DATASET EXCERPT |
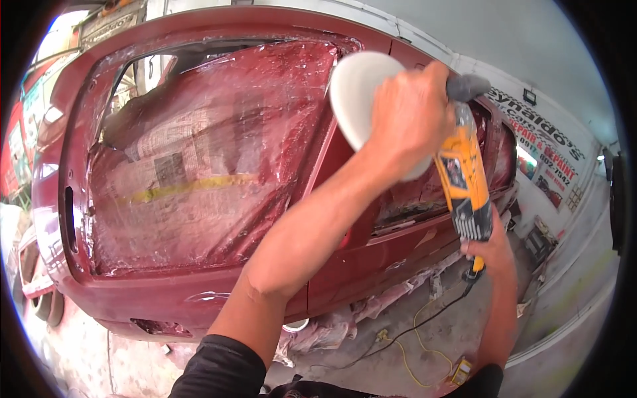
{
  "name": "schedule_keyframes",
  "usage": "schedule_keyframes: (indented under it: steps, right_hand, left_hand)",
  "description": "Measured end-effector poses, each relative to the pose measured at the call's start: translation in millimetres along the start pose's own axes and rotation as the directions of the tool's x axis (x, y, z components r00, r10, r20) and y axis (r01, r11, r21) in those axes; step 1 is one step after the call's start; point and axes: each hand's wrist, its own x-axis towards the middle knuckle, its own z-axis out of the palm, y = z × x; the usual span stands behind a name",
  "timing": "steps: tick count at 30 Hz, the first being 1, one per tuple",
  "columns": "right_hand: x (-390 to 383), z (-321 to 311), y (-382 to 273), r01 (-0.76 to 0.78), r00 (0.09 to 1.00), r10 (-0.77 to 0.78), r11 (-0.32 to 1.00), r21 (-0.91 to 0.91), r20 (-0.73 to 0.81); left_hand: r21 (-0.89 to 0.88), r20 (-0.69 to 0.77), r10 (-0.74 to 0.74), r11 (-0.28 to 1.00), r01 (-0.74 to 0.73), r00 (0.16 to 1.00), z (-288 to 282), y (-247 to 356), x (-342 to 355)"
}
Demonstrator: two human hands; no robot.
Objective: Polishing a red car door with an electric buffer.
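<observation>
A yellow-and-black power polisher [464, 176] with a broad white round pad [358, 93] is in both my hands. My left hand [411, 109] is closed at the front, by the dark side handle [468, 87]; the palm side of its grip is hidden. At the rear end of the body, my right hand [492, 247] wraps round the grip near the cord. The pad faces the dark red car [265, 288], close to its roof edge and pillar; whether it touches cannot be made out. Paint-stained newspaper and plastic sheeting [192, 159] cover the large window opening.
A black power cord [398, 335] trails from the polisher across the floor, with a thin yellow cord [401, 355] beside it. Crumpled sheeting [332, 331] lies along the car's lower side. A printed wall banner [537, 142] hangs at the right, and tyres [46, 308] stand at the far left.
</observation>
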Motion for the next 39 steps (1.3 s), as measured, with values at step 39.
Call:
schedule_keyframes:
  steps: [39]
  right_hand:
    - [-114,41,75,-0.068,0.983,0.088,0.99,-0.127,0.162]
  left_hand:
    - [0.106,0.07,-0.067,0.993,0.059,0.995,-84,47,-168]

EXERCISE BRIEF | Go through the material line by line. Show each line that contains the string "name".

RESPONSE AREA |
  "name": "schedule_keyframes",
  "description": "Measured end-effector poses, each relative to the pose measured at the call's start: translation in millimetres along the start pose's own axes and rotation as the directions of the tool's x axis (x, y, z components r00, r10, r20) and y axis (r01, r11, r21) in those axes; step 1 is one step after the call's start; point and axes: each hand's wrist, its own x-axis towards the middle knuckle, its own z-axis out of the palm, y = z × x; the usual span stands behind a name",

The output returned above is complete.